El oro caerá por su propio peso en el pecho de Las Leonas. Es una simple cuestión de tiempo. Esta quinta medalla olímpica ratifica todo lo que se viene haciendo bien desde hace décadas y la conformación del plantel, en el que despuntan muy buenas jugadoras jóvenes, asegura el futuro. La rueda del hockey no se detiene y así es como funciona el deporte de alto rendimiento, con un sistema que se retroalimenta todo el tiempo. En ese sentido, Las Leonas encajan en el modelo virtuoso que los Juegos nos recuerdan y explican. Modelos que cada cuatro años nos prometemos imitar, pero después dejamos en el camino.
Hay una tríada -talento, trabajo y sacrificio- que identifica al común de los atletas de elite. Pero se necesita algo más para habitar los podios olímpicos y es una estructura: logística, planificación, infraestructura, recursos humanos y económicos. Es la que ofrece el rugby y derivó en el bronce de Los Pumas. En el caso del hockey, más allá de algún cimbronazo institucional, ese respaldo a un proyecto iniciado con las niñas en los clubes y coronado por Las Leonas, también está consolidado. No hay otra explicación para una medalla.
Después están las rivales, claro. En otros tiempos el choque era contra el muro australiano; hoy las mejores son las neerlandesas. Pero a cada bestia negra le llega su hora. Si lo sabrán Los Pumas, a quienes les llevó una vida derrotar a los All Blacks. Hoy, más que de “naranja mecánica” hay que hablar de “naranja atómica”. Por eso el resultado de la final de Tokio no permite dudas, discusiones ni reproches. La cuestión será seguir trabajando, recorriendo el mismo camino, insistiendo hasta que el oro, por su propio peso, caiga del lado albiceleste.
Lo que Las Leonas proponen, además de admiración por sus logros interminables, es esa emocionalidad contagiosa que tanto disfrutamos los argentinos. Con distintos discursos, retóricas y maneras, es lo que une a Sergio Vigil con Carlos Retegui, entrenadores que hablan con el corazón. Arengan y no con palabras vacías ni lugares comunes. Por eso, cuando Belén Succi llora porque está despidiéndose de un seleccionado al que le dio todo, dan ganas de abrazarla a la distancia. Por eso tantos aplausos por la plata conseguida, en un país que llama fracasados a los subcampeones y considera que los segundos puestos no sirven para nada.
Las Leonas juegan y corren, piensan y luchan, son generosas y solidarias.

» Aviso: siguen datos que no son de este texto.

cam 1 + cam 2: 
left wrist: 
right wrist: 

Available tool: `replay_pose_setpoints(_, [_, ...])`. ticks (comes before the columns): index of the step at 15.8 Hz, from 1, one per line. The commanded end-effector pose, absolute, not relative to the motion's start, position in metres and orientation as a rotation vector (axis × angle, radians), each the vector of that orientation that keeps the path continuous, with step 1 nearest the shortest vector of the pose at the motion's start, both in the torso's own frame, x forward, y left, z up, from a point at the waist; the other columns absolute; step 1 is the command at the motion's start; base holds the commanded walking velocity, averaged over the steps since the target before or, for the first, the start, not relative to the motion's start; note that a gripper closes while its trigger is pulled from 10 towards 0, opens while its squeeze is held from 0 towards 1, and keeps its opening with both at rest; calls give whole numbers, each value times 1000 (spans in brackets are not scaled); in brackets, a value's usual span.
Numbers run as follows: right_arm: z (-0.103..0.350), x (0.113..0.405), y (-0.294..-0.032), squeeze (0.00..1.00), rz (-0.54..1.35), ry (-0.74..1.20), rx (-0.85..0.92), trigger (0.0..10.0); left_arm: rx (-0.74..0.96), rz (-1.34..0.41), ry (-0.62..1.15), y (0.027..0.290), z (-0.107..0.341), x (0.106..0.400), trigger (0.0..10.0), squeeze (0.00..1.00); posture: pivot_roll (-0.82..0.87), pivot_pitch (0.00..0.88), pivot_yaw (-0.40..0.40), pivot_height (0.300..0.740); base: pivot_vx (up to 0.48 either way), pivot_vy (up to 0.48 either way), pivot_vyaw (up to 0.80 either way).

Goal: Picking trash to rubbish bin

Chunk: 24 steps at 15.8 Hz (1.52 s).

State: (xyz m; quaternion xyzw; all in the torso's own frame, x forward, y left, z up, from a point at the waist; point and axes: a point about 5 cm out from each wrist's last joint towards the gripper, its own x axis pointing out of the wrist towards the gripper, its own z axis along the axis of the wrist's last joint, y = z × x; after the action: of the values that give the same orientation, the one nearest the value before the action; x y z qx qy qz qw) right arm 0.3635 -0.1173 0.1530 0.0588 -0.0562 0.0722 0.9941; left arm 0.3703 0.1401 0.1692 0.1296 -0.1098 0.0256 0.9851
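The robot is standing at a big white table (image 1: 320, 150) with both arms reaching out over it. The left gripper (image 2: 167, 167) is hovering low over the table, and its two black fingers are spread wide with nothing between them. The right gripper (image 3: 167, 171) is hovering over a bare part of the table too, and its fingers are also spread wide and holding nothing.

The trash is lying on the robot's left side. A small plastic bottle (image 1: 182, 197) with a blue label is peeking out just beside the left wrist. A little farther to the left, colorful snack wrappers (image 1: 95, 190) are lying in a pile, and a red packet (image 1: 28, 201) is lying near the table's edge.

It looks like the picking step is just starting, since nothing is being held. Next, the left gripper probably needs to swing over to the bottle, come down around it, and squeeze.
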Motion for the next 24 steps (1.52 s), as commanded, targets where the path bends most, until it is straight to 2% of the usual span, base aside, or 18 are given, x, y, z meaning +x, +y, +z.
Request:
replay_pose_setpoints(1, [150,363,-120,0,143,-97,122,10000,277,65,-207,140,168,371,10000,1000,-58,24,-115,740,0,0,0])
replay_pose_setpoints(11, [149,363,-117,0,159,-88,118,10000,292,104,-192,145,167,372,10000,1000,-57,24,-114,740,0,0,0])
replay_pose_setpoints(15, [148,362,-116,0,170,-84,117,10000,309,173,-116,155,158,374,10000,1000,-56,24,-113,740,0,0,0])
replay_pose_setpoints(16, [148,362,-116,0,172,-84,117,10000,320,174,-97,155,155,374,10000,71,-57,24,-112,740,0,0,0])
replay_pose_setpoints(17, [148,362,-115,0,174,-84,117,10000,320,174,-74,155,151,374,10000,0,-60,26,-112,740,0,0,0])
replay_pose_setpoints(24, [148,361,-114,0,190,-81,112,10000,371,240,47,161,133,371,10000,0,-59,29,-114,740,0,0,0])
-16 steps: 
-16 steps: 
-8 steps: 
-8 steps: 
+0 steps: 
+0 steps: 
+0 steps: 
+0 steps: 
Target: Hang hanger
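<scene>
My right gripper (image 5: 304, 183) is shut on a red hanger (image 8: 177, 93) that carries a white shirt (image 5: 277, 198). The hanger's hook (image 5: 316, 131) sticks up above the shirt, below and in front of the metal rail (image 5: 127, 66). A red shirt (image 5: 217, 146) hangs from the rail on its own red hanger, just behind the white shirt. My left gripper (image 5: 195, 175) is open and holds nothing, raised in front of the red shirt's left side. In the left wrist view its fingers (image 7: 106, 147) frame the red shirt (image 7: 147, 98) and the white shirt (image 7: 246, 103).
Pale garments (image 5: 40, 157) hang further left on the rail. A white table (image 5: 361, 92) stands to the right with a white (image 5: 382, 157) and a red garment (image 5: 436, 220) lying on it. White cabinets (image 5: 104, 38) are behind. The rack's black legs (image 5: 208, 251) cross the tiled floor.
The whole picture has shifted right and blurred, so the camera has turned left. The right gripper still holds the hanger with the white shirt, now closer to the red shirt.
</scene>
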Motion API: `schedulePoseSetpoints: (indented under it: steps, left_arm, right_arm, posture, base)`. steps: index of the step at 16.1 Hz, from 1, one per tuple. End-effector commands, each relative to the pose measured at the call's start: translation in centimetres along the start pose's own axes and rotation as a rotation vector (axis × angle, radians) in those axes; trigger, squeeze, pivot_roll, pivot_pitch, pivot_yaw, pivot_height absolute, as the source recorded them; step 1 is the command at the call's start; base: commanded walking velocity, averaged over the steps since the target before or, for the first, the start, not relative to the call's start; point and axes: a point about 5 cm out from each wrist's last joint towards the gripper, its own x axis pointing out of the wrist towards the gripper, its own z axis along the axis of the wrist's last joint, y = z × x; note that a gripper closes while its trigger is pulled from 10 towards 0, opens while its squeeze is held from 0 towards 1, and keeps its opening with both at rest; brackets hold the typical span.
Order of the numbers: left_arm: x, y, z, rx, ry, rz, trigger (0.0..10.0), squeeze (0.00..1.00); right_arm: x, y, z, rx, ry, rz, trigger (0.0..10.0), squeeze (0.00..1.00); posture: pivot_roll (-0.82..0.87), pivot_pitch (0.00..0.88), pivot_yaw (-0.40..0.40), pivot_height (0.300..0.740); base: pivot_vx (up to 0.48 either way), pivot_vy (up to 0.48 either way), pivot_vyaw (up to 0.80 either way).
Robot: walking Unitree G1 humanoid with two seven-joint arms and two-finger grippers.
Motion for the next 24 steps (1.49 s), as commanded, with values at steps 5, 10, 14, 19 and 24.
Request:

Empezaron los Juegos perdiendo por goleada con Nueva Zelanda y no modificaron las formas ni el objetivo. Siguieron en lo suyo, fueron creciendo y expusieron toda la jerarquía en los momentos decisivos: cuartos y semifinales. A ese juego físico, intenso, de mucha presión y orden en todas las líneas, le costaba el gol, que apareció cuando ajustaron el córner corto. Les alcanzó contra todas, menos contra las neerlandesas, y era previsible.
No sólo es cosa de enorgullecerse de Las Leonas, sería importante atender todo lo que enseña la cultura interna que han creado y es la base de sus logros. Cada jugadora que se pone la camiseta incorpora un código de trabajo y de convivencia que es irrenunciable. Una suerte de mística que trasciende lo deportivo y apunta al espíritu de grupo, a los consensos y al compromiso colectivo. De otro modo hubiera sido imposible que ganaran cinco medallas olímpicas. Las jugadoras pasan, por más extraordinarias que sean -Luciana Aymar-, y la cultura de equipo queda.
El oro caerá por su propio peso. Ojalá que sea en París, Juegos que están a la vuelta de la esquina. Algunas de estas jugadoras no estarán, varias seguramente mantendrán la presencia, otras vienen pidiendo pista desde abajo y esa es la mejor noticia. Mientras, es momento de disfrutar la medalla olímpica que Las Leonas sumaron a su maravillosa galería, de celebrar con ellas ese podio en el que lucieron radiantes. Y desde lo más profundo de la tucumanidad, subrayar que Vicky Sauze Valdez rompió el maleficio y nos regaló esa medalla que nos era esquiva. Tenía que ser una Leona.